• EXERCISE DIRECTIONS: Search the records for the string "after", then copy each line where it appears.

============================================================

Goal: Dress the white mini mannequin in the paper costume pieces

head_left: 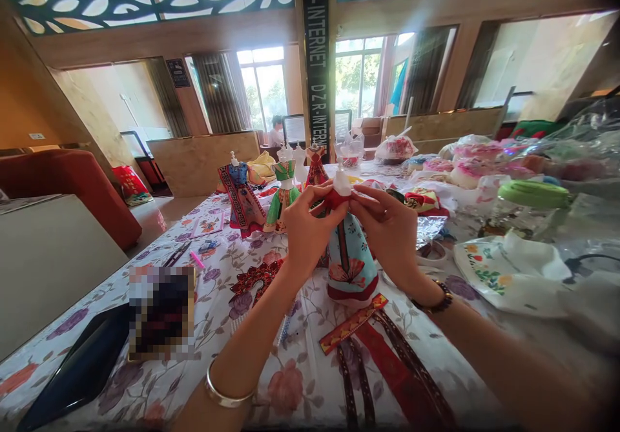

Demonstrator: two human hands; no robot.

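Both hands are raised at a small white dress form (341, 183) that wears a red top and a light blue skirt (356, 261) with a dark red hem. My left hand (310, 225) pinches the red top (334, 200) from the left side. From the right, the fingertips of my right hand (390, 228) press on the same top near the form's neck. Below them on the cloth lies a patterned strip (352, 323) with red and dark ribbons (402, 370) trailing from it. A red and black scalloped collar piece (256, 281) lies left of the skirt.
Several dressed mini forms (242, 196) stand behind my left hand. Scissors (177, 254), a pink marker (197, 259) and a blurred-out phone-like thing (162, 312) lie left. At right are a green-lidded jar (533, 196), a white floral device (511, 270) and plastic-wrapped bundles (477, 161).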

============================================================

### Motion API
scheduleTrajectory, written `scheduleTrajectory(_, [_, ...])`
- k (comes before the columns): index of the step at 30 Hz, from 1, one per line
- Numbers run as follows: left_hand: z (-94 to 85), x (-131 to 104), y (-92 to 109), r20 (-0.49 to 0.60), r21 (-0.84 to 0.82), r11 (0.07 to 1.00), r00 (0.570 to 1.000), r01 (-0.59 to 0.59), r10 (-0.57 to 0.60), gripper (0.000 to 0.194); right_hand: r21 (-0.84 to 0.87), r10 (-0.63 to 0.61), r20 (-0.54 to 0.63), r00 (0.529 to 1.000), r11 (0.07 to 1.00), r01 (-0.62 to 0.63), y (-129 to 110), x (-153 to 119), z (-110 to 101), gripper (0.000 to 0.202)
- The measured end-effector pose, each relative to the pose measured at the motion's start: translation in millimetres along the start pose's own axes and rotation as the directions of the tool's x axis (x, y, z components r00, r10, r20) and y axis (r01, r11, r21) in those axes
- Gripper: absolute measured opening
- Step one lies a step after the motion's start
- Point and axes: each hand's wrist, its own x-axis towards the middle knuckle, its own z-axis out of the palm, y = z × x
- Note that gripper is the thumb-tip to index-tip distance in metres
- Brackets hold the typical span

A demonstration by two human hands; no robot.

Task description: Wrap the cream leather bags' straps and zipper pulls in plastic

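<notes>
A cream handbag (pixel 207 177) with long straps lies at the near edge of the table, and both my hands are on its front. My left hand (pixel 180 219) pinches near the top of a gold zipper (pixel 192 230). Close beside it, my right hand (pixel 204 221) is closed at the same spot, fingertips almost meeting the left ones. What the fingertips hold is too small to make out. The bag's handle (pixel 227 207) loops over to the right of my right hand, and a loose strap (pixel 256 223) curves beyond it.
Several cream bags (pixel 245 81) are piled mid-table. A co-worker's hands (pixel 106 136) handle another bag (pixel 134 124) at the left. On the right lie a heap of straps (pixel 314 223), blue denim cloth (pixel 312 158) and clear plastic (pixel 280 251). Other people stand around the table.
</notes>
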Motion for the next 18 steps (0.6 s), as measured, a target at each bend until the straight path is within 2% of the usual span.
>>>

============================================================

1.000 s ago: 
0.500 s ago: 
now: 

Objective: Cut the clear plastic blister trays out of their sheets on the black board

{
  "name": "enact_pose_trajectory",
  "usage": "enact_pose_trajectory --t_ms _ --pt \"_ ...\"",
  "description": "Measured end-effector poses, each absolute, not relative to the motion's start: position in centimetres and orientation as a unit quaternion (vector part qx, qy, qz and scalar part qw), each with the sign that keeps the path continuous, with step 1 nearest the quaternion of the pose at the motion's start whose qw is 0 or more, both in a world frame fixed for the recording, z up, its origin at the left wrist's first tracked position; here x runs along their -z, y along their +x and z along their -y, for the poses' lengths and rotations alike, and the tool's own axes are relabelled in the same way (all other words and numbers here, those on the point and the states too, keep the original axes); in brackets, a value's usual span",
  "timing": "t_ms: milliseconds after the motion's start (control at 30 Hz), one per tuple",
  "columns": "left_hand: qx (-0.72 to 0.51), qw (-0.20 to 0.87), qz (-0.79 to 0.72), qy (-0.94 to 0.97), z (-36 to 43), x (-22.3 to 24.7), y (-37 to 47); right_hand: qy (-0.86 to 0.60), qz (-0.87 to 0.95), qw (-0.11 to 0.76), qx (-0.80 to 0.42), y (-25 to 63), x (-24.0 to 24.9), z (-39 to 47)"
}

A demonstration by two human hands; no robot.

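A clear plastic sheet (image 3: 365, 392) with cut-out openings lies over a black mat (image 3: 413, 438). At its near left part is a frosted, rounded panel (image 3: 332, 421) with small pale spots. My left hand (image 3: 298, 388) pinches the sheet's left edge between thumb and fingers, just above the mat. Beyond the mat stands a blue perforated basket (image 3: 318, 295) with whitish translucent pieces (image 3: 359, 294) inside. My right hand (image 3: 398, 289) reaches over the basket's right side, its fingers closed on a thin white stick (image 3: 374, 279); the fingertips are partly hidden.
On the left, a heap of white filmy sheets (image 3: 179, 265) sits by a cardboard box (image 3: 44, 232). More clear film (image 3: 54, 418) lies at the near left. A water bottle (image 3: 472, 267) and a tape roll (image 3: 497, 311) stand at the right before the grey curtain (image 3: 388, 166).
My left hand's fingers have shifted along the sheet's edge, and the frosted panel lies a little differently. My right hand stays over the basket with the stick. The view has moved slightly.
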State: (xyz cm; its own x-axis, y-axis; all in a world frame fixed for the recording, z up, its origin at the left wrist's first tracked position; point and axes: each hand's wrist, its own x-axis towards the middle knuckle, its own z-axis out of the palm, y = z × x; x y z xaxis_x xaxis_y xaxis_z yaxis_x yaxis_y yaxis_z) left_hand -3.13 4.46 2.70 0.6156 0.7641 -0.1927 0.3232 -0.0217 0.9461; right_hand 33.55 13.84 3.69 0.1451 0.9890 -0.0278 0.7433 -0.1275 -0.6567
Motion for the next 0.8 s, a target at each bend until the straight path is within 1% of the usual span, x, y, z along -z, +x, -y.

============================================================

• RESULT FOR THIS TASK:
- Step one lies a step after the motion's start
  "timing": "t_ms: milliseconds after the motion's start (control at 30 Hz), one per tuple",

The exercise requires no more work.